§ **EXERCISE INSTRUCTIONS**: Only one stretch of the listing below is wanted. Give it again exactly, from the line with "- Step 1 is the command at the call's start" through the line with "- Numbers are".

§ **RECORDS TO PROCESS**:
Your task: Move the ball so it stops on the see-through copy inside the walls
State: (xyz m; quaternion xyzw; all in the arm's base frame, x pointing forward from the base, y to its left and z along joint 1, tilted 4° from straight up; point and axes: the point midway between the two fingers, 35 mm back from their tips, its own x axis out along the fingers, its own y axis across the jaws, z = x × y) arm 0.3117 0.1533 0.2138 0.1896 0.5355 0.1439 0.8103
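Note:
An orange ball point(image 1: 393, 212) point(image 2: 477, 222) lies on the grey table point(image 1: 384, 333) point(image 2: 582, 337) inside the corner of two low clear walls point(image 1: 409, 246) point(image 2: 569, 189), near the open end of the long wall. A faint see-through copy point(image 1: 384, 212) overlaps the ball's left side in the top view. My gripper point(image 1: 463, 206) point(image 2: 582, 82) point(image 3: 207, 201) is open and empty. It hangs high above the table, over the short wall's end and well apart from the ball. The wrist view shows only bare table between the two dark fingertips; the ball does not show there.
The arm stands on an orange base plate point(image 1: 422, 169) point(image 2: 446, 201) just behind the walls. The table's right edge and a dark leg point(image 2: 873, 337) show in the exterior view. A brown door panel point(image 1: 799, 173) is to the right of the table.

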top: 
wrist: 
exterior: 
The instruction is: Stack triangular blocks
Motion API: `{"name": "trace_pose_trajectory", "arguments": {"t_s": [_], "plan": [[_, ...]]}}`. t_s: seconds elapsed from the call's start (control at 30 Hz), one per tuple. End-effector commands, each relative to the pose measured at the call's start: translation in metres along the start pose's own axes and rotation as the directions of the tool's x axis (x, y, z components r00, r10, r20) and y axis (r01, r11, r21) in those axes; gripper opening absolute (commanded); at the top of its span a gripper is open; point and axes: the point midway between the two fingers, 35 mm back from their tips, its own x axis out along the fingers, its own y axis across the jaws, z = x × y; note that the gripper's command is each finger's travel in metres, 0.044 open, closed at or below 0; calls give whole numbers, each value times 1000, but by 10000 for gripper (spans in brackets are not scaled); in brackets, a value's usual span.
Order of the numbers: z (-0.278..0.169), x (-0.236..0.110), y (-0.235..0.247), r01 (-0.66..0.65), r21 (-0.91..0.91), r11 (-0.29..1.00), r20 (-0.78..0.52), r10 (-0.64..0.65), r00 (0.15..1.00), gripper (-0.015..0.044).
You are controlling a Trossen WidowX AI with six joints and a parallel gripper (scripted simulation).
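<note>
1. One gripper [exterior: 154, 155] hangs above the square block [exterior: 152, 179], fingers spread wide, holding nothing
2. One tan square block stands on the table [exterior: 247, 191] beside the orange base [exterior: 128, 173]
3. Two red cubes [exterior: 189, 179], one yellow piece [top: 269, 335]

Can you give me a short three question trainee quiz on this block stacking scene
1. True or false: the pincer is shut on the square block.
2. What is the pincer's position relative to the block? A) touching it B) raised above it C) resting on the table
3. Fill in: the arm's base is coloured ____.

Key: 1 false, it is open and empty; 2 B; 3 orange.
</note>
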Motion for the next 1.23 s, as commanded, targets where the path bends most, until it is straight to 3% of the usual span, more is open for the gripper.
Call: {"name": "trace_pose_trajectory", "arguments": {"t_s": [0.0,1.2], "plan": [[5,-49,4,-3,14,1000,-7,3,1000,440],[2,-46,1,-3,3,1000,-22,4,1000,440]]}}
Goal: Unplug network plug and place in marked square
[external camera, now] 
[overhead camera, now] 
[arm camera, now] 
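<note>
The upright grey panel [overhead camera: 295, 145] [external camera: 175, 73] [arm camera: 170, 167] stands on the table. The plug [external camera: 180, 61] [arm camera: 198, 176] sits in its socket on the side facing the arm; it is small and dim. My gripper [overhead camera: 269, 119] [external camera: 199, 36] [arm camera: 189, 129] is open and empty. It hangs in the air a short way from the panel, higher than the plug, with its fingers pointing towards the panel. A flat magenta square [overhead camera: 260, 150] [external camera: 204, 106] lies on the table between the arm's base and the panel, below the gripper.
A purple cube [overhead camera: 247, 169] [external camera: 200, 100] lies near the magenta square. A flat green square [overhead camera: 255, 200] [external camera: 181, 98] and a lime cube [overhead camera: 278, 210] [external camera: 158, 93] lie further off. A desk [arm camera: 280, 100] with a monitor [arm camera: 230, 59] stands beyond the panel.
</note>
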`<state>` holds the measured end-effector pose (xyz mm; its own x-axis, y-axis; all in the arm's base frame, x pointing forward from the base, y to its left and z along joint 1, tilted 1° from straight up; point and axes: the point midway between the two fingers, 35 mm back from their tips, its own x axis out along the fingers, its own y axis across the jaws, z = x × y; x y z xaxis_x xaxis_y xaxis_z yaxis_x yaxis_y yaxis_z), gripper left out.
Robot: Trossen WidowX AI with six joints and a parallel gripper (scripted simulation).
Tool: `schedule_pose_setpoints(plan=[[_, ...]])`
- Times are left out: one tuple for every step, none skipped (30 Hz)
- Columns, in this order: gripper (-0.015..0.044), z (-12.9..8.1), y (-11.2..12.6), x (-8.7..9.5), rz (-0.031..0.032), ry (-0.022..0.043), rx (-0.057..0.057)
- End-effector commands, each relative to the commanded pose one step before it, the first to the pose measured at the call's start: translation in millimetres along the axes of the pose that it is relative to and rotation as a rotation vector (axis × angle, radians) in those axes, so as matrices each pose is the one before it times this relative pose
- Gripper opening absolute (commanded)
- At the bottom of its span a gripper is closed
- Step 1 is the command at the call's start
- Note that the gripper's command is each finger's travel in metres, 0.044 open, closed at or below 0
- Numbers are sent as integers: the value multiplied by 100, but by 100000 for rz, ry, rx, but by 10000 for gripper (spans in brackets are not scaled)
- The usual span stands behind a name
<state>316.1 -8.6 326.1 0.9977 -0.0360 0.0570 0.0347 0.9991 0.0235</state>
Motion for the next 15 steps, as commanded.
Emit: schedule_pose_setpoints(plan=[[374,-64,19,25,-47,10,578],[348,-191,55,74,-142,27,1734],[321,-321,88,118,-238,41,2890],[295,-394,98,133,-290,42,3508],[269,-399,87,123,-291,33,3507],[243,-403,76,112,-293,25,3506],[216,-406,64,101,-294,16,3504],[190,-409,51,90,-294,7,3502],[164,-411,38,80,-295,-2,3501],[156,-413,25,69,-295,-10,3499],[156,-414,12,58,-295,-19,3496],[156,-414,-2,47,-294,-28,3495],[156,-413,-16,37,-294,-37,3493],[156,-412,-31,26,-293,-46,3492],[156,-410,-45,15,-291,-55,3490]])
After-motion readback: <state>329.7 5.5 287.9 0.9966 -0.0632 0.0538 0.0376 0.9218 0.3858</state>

§ **ANSWER SPACE**:
- Step 1 is the command at the call's start
- Note that the gripper's command is each finger's travel in metres, 0.044 open, closed at or below 0
- Numbers are sent as integers: the value multiplied by 100, but by 100000 for rz, ry, rx, but by 10000 for gripper (spans in brackets are not scaled)

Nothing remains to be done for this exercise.